Copy nothing but the lines from the one containing "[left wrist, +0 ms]" through the last line of the records, repeated exactly and without pictures.
==========
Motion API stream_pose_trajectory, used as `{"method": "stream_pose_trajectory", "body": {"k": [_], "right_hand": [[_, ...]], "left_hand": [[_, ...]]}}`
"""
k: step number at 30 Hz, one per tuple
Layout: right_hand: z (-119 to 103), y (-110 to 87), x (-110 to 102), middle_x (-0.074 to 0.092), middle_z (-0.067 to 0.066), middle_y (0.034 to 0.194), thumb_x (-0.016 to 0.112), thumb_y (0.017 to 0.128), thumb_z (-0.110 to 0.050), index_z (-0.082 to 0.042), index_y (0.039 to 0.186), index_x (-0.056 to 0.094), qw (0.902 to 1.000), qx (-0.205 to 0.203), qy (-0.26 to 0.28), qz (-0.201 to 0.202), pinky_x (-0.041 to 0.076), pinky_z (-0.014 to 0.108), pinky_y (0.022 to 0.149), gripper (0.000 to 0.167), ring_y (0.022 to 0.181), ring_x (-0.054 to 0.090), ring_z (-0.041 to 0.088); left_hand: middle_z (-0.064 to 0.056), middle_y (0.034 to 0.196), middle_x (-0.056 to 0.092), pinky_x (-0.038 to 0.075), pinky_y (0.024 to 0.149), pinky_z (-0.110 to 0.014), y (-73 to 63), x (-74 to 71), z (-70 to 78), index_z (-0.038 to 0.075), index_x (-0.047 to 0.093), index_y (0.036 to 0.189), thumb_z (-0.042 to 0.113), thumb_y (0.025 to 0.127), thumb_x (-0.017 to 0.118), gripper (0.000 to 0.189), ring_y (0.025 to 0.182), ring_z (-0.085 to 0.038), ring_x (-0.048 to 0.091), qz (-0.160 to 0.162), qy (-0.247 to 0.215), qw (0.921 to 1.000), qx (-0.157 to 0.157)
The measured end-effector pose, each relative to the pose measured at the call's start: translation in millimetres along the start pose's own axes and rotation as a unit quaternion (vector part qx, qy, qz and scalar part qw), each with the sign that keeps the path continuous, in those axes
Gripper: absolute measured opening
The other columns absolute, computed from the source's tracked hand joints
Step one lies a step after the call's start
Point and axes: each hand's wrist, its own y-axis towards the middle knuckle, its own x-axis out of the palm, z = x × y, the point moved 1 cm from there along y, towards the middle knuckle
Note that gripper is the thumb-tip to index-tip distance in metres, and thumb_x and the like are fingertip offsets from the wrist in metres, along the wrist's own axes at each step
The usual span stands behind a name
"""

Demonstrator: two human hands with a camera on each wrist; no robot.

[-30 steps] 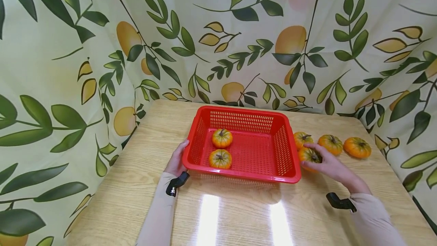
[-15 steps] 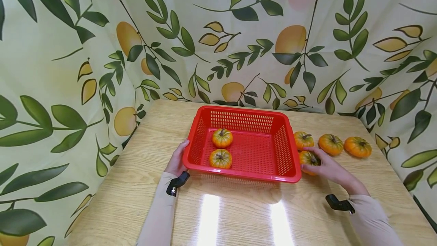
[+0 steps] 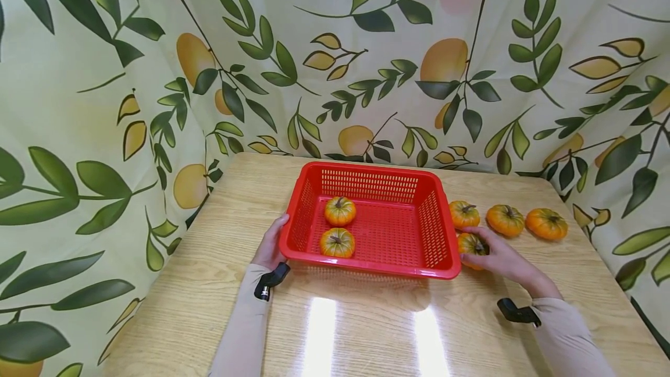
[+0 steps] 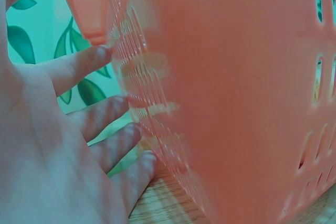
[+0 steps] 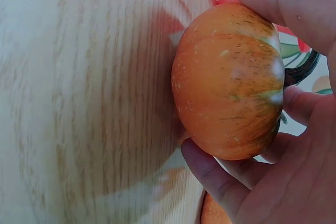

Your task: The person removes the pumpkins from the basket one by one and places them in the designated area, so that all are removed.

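Note:
A red plastic basket (image 3: 379,223) with slotted walls stands mid-table, holding two small orange pumpkins, a rear pumpkin (image 3: 340,211) and a front pumpkin (image 3: 337,243), at its left. My left hand (image 3: 269,246) rests against the basket's left side; in the left wrist view its fairly straight fingers (image 4: 113,111) touch the outer wall below the rim. Beyond the basket's right wall, my right hand (image 3: 497,255) grips another orange pumpkin (image 5: 228,82), thumb on one side and fingers on the other. The pumpkin's dark stem points toward the palm, and its base is close to the wooden surface.
More pumpkins sit on the wooden table (image 3: 235,202) behind the right hand: a near one (image 3: 463,213) beside the basket wall, a middle one (image 3: 505,220) and a far-right one (image 3: 546,224). A leaf-and-fruit patterned cloth (image 3: 314,74) hangs behind and along both sides.
My right hand has drawn slightly toward the person, its fingers settling around the pumpkin at the basket's right. The left hand and the basket have stayed in place.

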Motion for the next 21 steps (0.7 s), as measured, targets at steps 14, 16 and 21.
{"method": "stream_pose_trajectory", "body": {"k": [14, 16, 21], "right_hand": [[-1.8, -2.7, 2.4, 0.034, 0.034, 0.152, 0.073, 0.092, -0.028, 0.001, 0.148, 0.037, 0.9998, 0.017, -0.004, -0.008, 0.026, 0.079, 0.105, 0.073, 0.137, 0.03, 0.054], [-1.3, -3.3, 2.5, 0.033, 0.034, 0.152, 0.073, 0.092, -0.029, 0.001, 0.149, 0.037, 0.9997, 0.021, -0.004, -0.01, 0.026, 0.079, 0.105, 0.074, 0.137, 0.03, 0.054], [0.8, -3.9, 3.2, 0.03, 0.034, 0.153, 0.072, 0.091, -0.033, -0.001, 0.149, 0.036, 0.9995, 0.027, -0.002, -0.015, 0.026, 0.08, 0.104, 0.076, 0.138, 0.028, 0.055]], "left_hand": [[0.0, 0.123, 0.064, 0.056, 0.093, -0.033, 1.4, -1.3, -0.5, 0.023, 0.042, 0.143, 0.039, 0.108, 0.037, 0.039, 0.108, -0.017, 0.064, -0.004, 0.0, 1.0, 0.001], [0.0, 0.123, 0.064, 0.056, 0.092, -0.033, 2.1, -2.6, -1.7, 0.023, 0.042, 0.143, 0.04, 0.107, 0.038, 0.04, 0.108, -0.016, 0.064, -0.001, 0.001, 1.0, 0.0], [-0.001, 0.122, 0.065, 0.058, 0.09, -0.033, 2.8, -4.8, -3.6, 0.023, 0.043, 0.142, 0.042, 0.106, 0.041, 0.041, 0.106, -0.016, 0.065, 0.007, 0.002, 1.0, -0.004]]}}
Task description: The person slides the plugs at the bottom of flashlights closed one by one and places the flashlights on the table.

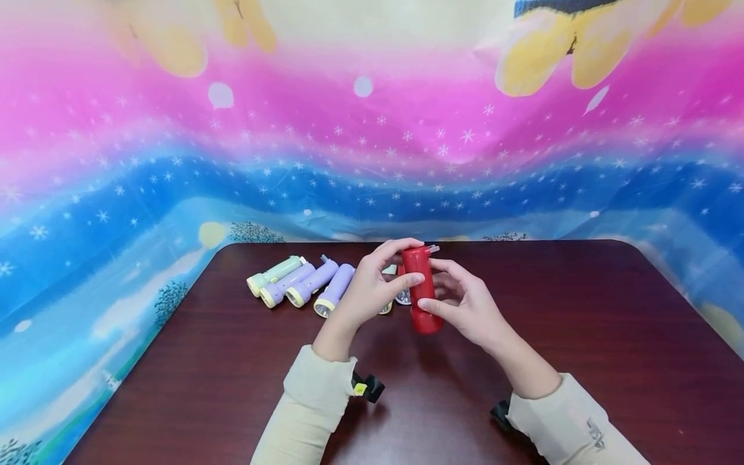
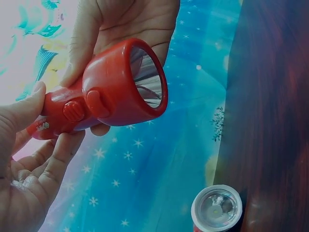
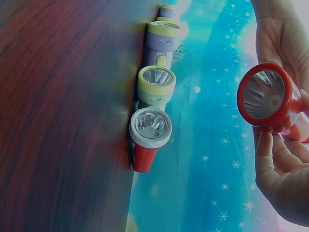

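Note:
A red flashlight (image 1: 421, 294) is held above the table between both hands, with metal plug prongs (image 1: 433, 248) poking out near its upper end. My left hand (image 1: 369, 284) grips the upper part of the body, thumb on the near side. Lower down, my right hand (image 1: 473, 307) holds the same flashlight from the right. Its wide head with a reflective bowl (image 3: 264, 94) shows in the right wrist view. A slide switch (image 2: 74, 111) is visible on its side in the left wrist view. Behind the hands stands another red flashlight with a white rim (image 3: 150, 126), partly hidden in the head view.
On the brown table (image 1: 581, 323), several flashlights lie in a row to the left: a green one (image 1: 276, 271) and purple ones (image 1: 336, 287). Another pale green flashlight (image 3: 157, 87) is beside the red-and-white one. A patterned cloth (image 1: 372, 161) hangs behind the table.

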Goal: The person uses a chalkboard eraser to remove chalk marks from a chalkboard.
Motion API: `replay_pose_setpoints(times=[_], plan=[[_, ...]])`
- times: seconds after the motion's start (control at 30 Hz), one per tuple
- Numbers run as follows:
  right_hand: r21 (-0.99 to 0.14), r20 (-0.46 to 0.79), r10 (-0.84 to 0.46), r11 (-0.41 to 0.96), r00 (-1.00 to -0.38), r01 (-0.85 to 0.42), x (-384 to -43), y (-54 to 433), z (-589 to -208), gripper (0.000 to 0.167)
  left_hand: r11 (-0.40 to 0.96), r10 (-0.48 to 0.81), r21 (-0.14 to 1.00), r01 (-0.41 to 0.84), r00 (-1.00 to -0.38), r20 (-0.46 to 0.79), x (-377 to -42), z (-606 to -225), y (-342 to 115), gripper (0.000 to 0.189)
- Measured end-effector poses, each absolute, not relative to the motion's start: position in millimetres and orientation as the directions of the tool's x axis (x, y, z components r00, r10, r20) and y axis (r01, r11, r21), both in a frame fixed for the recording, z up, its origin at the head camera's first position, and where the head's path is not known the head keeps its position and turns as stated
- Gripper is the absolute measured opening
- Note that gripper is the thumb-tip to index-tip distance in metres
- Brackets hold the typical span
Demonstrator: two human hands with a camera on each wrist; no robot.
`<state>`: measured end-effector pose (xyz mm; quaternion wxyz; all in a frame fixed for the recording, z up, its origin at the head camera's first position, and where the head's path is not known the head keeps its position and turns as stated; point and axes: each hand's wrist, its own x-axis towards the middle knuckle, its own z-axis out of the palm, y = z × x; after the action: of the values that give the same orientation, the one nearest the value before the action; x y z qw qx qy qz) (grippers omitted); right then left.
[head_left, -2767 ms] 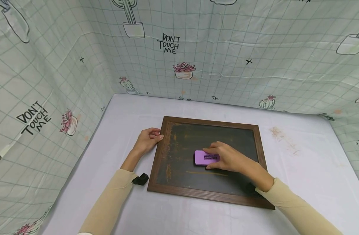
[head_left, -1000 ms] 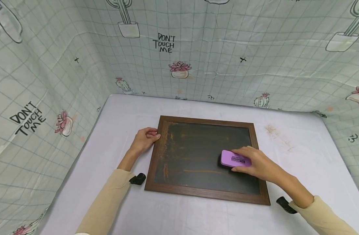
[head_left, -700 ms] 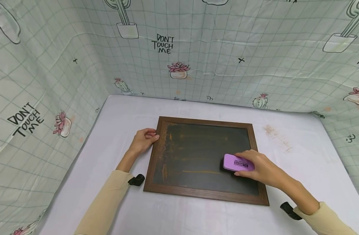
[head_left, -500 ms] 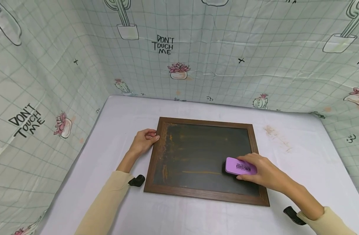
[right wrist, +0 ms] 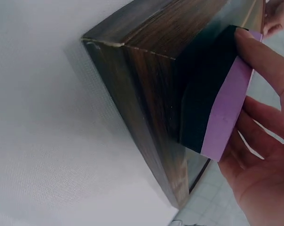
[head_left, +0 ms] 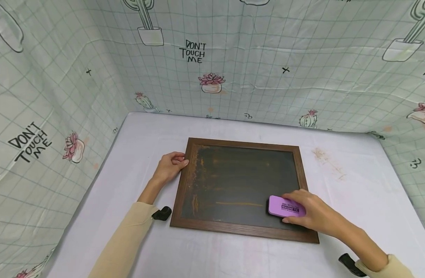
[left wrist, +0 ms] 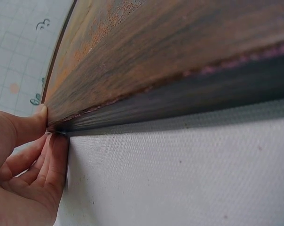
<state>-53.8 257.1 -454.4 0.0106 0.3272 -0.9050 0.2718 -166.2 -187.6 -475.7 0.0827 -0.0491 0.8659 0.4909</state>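
A chalkboard (head_left: 226,170) with a brown wooden frame lies flat on the table. Yellow-orange chalk smears it, mostly along the left side, and a thin chalk line (head_left: 238,203) crosses its lower middle. My left hand (head_left: 168,169) holds the frame's left edge; in the left wrist view its thumb lies on the frame and its fingers (left wrist: 56,160) are curled against the side. Over the lower right of the board, my right hand (head_left: 313,210) grips a purple magnetic eraser (head_left: 285,206) between thumb and fingers. Its dark underside (right wrist: 208,89) faces the board.
Orange chalk dust (head_left: 327,160) marks the white tablecloth (head_left: 212,255) to the right of the board. A gridded cloth with cactus prints (head_left: 247,58) hangs behind the table and along both sides.
My right hand has carried the eraser from the middle of the board rightward, then toward the near right corner. The left hand keeps its place on the frame.
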Motion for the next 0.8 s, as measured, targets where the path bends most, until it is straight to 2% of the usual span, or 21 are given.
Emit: replay_pose_setpoints(times=[0.8], plan=[[-0.493, 0.228, -0.554, 0.643, -0.8, -0.586, -52, 239, -461, 0.057, 0.5, 0.006, 0.853, -0.147, -0.985, -0.173, -168, -477, -188, 0.037]])
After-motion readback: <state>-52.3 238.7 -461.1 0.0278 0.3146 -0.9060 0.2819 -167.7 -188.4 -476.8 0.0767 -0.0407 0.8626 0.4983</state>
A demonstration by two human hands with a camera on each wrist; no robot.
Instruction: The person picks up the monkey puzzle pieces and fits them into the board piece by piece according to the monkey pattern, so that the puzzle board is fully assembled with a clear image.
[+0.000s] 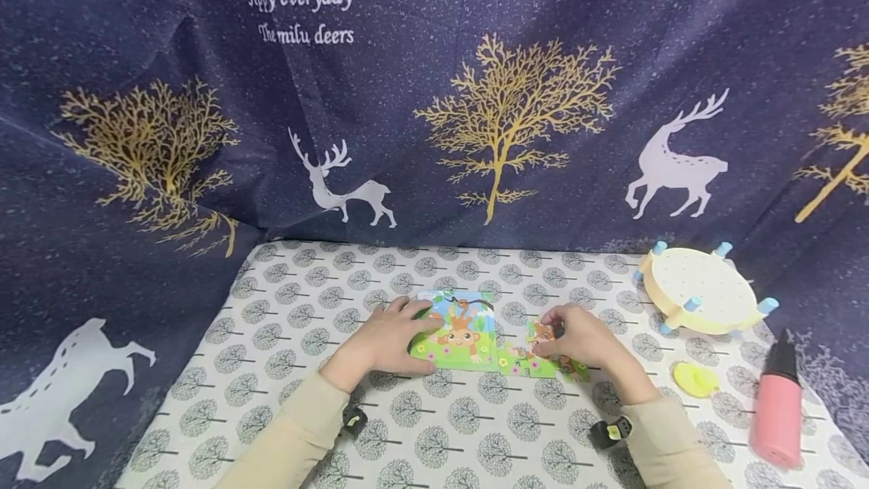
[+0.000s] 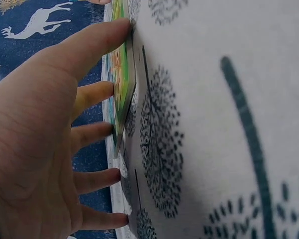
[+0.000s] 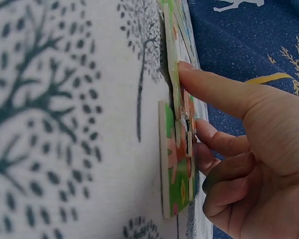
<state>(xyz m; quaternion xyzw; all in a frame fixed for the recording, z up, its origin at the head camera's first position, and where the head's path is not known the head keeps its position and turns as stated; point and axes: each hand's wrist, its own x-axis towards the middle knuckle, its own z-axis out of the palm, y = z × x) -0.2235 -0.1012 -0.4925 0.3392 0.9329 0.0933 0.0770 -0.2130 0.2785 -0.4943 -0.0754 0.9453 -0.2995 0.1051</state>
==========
## Response for this exercise
[left wrist, +0 ms] 
<state>-53.8 257.1 -454.4 0.0106 0.3272 -0.9050 0.2718 -166.2 -187.6 -475.7 0.0827 -0.0491 0.8659 0.4909</state>
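A chalkboard (head_left: 226,170) with a brown wooden frame lies flat on the table. Yellow-orange chalk smears it, mostly along the left side, and a thin chalk line (head_left: 238,203) crosses its lower middle. My left hand (head_left: 168,169) holds the frame's left edge; in the left wrist view its thumb lies on the frame and its fingers (left wrist: 56,160) are curled against the side. Over the lower right of the board, my right hand (head_left: 313,210) grips a purple magnetic eraser (head_left: 285,206) between thumb and fingers. Its dark underside (right wrist: 208,89) faces the board.
Orange chalk dust (head_left: 327,160) marks the white tablecloth (head_left: 212,255) to the right of the board. A gridded cloth with cactus prints (head_left: 247,58) hangs behind the table and along both sides.
My right hand has carried the eraser from the middle of the board rightward, then toward the near right corner. The left hand keeps its place on the frame.
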Motion for the next 0.8 s, as measured, targets where the path bends most, until it is straight to 2% of the usual span, or 21 are given.
Emit: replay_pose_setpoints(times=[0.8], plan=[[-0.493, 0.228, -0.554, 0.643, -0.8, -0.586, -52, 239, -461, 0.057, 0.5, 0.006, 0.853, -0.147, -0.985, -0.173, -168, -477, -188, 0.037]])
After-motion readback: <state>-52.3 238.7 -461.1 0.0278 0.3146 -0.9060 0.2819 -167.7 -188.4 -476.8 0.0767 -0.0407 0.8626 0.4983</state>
A demonstration by two human hands with a camera on each wrist; no robot.
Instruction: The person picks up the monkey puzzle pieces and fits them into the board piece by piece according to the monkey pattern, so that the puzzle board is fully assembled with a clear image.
[+0.000s] 
[+0.000s] 
[+0.000s] 
<state>(xyz m; quaternion xyzw; all in a frame fixed for the recording, z up, its origin at the head camera's first position, and where the head's path is not known the head keeps its position and turns as stated; point and axes: each hand's wrist, its own x-axis towards the middle knuckle, its own z-axis out of the palm, y = z × x) -0.2235 -0.1012 -0.4925 0.3392 0.9329 0.0933 0.0770 -0.2130 0.2785 -0.4943 -0.0754 0.9453 -0.2995 0.1051</state>

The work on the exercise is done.